** Opening Material shown block **
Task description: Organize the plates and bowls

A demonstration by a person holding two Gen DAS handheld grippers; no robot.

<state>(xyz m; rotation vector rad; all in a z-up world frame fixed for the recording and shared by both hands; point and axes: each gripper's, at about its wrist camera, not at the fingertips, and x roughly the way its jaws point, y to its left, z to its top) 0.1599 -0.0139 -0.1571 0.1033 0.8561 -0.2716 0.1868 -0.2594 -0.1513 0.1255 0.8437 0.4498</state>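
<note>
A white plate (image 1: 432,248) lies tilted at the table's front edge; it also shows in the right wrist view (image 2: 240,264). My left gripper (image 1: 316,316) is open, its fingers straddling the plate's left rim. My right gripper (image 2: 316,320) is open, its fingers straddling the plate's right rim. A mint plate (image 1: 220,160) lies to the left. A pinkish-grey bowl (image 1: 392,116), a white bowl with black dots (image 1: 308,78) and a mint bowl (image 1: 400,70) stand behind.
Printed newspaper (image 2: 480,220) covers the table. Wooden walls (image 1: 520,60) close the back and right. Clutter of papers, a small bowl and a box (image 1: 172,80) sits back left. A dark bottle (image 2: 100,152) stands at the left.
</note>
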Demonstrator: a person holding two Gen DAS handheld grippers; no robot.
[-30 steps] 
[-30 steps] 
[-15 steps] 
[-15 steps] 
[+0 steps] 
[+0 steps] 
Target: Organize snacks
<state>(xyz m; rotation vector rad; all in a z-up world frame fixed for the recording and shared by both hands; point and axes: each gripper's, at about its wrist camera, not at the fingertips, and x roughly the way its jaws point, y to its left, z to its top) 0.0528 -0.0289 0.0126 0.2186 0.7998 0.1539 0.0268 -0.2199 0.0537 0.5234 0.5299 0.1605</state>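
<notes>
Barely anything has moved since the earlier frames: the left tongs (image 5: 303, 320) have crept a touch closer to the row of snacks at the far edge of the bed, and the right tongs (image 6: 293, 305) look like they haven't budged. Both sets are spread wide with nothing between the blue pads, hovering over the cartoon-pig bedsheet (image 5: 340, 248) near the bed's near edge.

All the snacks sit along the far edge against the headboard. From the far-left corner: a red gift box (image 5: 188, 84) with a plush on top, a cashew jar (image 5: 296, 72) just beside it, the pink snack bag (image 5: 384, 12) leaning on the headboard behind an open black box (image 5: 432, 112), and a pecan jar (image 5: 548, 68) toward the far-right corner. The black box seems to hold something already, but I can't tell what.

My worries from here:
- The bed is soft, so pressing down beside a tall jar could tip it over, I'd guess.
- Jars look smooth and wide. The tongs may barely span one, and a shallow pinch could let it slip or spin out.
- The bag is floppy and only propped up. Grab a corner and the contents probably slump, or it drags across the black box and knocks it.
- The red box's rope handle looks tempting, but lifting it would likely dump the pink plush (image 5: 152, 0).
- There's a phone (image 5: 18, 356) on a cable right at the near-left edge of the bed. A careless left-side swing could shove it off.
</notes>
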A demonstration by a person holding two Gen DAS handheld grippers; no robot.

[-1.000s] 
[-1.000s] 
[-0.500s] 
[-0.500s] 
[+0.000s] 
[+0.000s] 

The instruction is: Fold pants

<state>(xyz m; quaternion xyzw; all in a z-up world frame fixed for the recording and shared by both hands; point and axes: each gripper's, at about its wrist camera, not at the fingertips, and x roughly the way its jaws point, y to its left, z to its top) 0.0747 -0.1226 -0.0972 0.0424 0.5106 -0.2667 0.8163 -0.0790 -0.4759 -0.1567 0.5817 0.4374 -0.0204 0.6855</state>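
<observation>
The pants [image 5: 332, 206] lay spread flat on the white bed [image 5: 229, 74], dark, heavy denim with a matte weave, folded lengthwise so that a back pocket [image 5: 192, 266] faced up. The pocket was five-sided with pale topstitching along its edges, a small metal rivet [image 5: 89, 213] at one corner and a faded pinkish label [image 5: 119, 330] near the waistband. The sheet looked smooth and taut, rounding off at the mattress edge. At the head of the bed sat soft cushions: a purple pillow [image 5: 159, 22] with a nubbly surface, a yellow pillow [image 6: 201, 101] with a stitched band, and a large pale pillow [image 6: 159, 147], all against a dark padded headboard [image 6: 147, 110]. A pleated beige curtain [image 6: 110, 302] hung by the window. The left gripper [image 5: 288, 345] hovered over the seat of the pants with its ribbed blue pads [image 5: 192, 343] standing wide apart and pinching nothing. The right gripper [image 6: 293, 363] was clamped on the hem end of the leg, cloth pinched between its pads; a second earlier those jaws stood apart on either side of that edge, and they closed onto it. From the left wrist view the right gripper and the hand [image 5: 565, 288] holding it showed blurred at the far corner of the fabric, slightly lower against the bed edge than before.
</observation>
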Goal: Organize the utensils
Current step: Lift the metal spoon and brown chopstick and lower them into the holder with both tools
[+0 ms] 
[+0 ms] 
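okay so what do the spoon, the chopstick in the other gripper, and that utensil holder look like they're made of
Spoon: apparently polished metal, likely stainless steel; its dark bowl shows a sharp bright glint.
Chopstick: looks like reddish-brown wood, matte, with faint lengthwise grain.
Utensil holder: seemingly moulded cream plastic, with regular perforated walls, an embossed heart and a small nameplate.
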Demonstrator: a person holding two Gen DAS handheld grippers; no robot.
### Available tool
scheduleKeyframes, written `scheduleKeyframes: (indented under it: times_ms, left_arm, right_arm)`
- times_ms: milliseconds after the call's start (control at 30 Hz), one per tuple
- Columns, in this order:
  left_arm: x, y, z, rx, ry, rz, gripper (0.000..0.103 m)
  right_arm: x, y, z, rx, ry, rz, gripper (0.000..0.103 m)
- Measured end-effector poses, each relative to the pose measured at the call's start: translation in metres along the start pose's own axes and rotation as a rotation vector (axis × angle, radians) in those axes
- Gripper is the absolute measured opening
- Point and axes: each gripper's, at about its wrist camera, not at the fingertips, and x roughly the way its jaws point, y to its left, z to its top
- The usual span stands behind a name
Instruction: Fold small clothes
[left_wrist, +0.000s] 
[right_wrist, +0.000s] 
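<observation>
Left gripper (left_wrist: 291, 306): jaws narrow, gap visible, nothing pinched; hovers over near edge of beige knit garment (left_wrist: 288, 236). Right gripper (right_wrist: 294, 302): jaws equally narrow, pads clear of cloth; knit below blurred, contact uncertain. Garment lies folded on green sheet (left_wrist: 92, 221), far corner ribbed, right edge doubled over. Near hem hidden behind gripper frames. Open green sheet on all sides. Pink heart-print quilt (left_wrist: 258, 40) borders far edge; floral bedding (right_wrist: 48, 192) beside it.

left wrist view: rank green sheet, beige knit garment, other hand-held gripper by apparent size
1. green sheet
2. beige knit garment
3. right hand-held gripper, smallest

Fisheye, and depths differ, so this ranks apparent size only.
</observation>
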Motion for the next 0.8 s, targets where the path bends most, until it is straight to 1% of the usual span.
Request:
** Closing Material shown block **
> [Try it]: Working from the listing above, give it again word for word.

> [Output for this exercise]:
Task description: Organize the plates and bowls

A demonstration by a person holding two Gen DAS handheld grippers; no robot.

<state>(xyz m; rotation vector rad; all in a z-up world frame fixed for the recording and shared by both hands; point and axes: each gripper's, at about its wrist camera, not at the fingertips, and x roughly the way its jaws point, y to its left, z to its top) 0.1599 -0.0139 -0.1571 0.1033 0.8561 -0.2716 0.1868 -0.2594 -0.1513 0.1255 0.8437 0.4498</state>
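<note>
A white plate (image 1: 432,248) lies tilted at the table's front edge; it also shows in the right wrist view (image 2: 240,264). My left gripper (image 1: 316,316) is open, its fingers straddling the plate's left rim. My right gripper (image 2: 316,320) is open, its fingers straddling the plate's right rim. A mint plate (image 1: 220,160) lies to the left. A pinkish-grey bowl (image 1: 392,116), a white bowl with black dots (image 1: 308,78) and a mint bowl (image 1: 400,70) stand behind.
Printed newspaper (image 2: 480,220) covers the table. Wooden walls (image 1: 520,60) close the back and right. Clutter of papers, a small bowl and a box (image 1: 172,80) sits back left. A dark bottle (image 2: 100,152) stands at the left.
</note>
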Demonstrator: a person holding two Gen DAS handheld grippers; no robot.
[-30 steps] 
[-30 steps] 
[-15 steps] 
[-15 steps] 
[+0 steps] 
[+0 steps] 
Target: Organize snacks
<state>(xyz m; rotation vector rad; all in a z-up world frame fixed for the recording and shared by both hands; point and axes: each gripper's, at about its wrist camera, not at the fingertips, and x roughly the way its jaws point, y to its left, z to its top) 0.0528 -0.0289 0.0126 0.2186 0.7998 0.1539 0.0268 -0.2199 0.0537 0.5234 0.5299 0.1605</state>
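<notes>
Barely anything has moved since the earlier frames: the left tongs (image 5: 303, 320) have crept a touch closer to the row of snacks at the far edge of the bed, and the right tongs (image 6: 293, 305) look like they haven't budged. Both sets are spread wide with nothing between the blue pads, hovering over the cartoon-pig bedsheet (image 5: 340, 248) near the bed's near edge.

All the snacks sit along the far edge against the headboard. From the far-left corner: a red gift box (image 5: 188, 84) with a plush on top, a cashew jar (image 5: 296, 72) just beside it, the pink snack bag (image 5: 384, 12) leaning on the headboard behind an open black box (image 5: 432, 112), and a pecan jar (image 5: 548, 68) toward the far-right corner. The black box seems to hold something already, but I can't tell what.

My worries from here:
- The bed is soft, so pressing down beside a tall jar could tip it over, I'd guess.
- Jars look smooth and wide. The tongs may barely span one, and a shallow pinch could let it slip or spin out.
- The bag is floppy and only propped up. Grab a corner and the contents probably slump, or it drags across the black box and knocks it.
- The red box's rope handle looks tempting, but lifting it would likely dump the pink plush (image 5: 152, 0).
- There's a phone (image 5: 18, 356) on a cable right at the near-left edge of the bed. A careless left-side swing could shove it off.
</notes>
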A demonstration by a person holding two Gen DAS handheld grippers; no robot.

[-1.000s] 
[-1.000s] 
[-0.500s] 
[-0.500s] 
[+0.000s] 
[+0.000s] 

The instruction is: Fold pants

<state>(xyz m; quaternion xyzw; all in a z-up world frame fixed for the recording and shared by both hands; point and axes: each gripper's, at about its wrist camera, not at the fingertips, and x roughly the way its jaws point, y to its left, z to its top) 0.0747 -0.1226 -0.0972 0.0424 0.5106 -0.2667 0.8163 -0.0790 -0.4759 -0.1567 0.5817 0.4374 -0.0204 0.6855</state>
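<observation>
The pants [image 5: 332, 206] lay spread flat on the white bed [image 5: 229, 74], dark, heavy denim with a matte weave, folded lengthwise so that a back pocket [image 5: 192, 266] faced up. The pocket was five-sided with pale topstitching along its edges, a small metal rivet [image 5: 89, 213] at one corner and a faded pinkish label [image 5: 119, 330] near the waistband. The sheet looked smooth and taut, rounding off at the mattress edge. At the head of the bed sat soft cushions: a purple pillow [image 5: 159, 22] with a nubbly surface, a yellow pillow [image 6: 201, 101] with a stitched band, and a large pale pillow [image 6: 159, 147], all against a dark padded headboard [image 6: 147, 110]. A pleated beige curtain [image 6: 110, 302] hung by the window. The left gripper [image 5: 288, 345] hovered over the seat of the pants with its ribbed blue pads [image 5: 192, 343] standing wide apart and pinching nothing. The right gripper [image 6: 293, 363] was clamped on the hem end of the leg, cloth pinched between its pads; a second earlier those jaws stood apart on either side of that edge, and they closed onto it. From the left wrist view the right gripper and the hand [image 5: 565, 288] holding it showed blurred at the far corner of the fabric, slightly lower against the bed edge than before.
</observation>
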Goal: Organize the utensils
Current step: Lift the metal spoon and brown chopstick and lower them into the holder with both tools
[+0 ms] 
[+0 ms] 
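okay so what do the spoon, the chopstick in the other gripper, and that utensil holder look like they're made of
Spoon: apparently polished metal, likely stainless steel; its dark bowl shows a sharp bright glint.
Chopstick: looks like reddish-brown wood, matte, with faint lengthwise grain.
Utensil holder: seemingly moulded cream plastic, with regular perforated walls, an embossed heart and a small nameplate.
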Demonstrator: a person holding two Gen DAS handheld grippers; no robot.
### Available tool
scheduleKeyframes, written `scheduleKeyframes: (indented under it: times_ms, left_arm, right_arm)`
- times_ms: milliseconds after the call's start (control at 30 Hz), one per tuple
- Columns, in this order:
  left_arm: x, y, z, rx, ry, rz, gripper (0.000..0.103 m)
  right_arm: x, y, z, rx, ry, rz, gripper (0.000..0.103 m)
- Measured end-effector poses, each relative to the pose measured at the call's start: translation in metres along the start pose's own axes and rotation as a rotation vector (axis × angle, radians) in those axes
- Gripper is the absolute measured opening
- Point and axes: each gripper's, at about its wrist camera, not at the fingertips, and x roughly the way its jaws point, y to its left, z to its top
- The usual span stands behind a name
Instruction: Fold small clothes
[left_wrist, +0.000s] 
[right_wrist, +0.000s] 
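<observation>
Left gripper (left_wrist: 291, 306): jaws narrow, gap visible, nothing pinched; hovers over near edge of beige knit garment (left_wrist: 288, 236). Right gripper (right_wrist: 294, 302): jaws equally narrow, pads clear of cloth; knit below blurred, contact uncertain. Garment lies folded on green sheet (left_wrist: 92, 221), far corner ribbed, right edge doubled over. Near hem hidden behind gripper frames. Open green sheet on all sides. Pink heart-print quilt (left_wrist: 258, 40) borders far edge; floral bedding (right_wrist: 48, 192) beside it.

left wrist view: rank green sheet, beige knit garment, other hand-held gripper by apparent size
1. green sheet
2. beige knit garment
3. right hand-held gripper, smallest

Fisheye, and depths differ, so this ranks apparent size only.
</observation>
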Motion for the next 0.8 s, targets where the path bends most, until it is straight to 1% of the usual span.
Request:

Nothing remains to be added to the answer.